• TO DO: Would you transcribe only the lines from the one holding "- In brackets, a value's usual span" through the end of the material, exactly, without any pictures?

• DATA SECTION:
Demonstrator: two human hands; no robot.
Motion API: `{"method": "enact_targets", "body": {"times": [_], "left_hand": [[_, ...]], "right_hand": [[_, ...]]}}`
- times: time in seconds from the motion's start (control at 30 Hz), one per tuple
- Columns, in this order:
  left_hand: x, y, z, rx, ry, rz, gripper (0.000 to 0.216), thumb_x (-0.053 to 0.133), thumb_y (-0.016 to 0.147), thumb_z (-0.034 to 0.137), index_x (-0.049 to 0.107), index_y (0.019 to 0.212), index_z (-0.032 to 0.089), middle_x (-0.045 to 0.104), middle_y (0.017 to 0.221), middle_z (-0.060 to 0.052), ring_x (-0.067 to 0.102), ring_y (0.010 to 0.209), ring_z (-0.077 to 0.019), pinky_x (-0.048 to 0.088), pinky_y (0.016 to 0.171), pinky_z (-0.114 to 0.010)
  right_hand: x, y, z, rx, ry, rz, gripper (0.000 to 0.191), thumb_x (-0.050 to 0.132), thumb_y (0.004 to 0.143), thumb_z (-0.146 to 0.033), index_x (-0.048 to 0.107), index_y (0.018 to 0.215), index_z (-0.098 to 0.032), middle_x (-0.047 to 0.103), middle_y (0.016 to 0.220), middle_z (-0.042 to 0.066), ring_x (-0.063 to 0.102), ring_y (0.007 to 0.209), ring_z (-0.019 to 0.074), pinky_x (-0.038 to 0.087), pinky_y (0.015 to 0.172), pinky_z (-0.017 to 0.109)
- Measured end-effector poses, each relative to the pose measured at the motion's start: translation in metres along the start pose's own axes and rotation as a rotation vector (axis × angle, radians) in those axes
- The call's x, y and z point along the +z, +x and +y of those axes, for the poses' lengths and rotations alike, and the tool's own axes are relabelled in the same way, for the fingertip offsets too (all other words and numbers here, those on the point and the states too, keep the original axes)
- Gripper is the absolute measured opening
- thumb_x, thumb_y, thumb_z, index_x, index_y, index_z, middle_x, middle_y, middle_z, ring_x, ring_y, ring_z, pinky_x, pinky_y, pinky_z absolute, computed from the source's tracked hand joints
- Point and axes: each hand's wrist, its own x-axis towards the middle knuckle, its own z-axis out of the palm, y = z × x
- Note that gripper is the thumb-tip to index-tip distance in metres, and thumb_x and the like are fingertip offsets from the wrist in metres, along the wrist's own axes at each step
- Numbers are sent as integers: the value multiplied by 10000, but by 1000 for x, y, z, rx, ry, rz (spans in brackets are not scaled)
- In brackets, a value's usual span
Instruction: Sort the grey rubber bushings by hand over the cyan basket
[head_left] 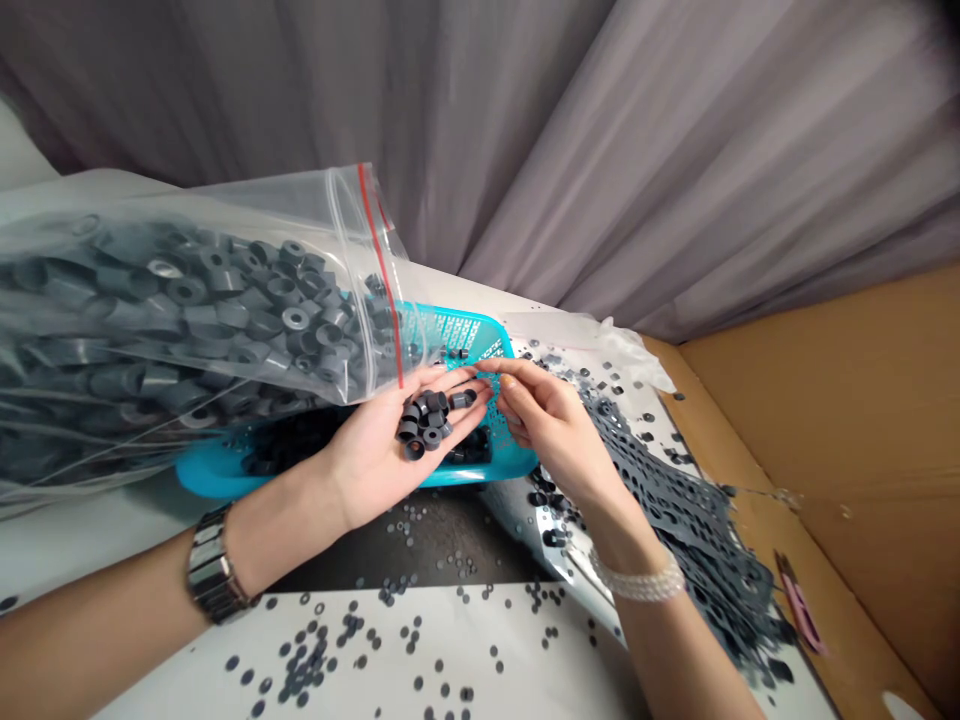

• ANSWER TO THIS TASK:
- In brackets, a value's usual span
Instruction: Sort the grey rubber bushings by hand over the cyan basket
[head_left] 

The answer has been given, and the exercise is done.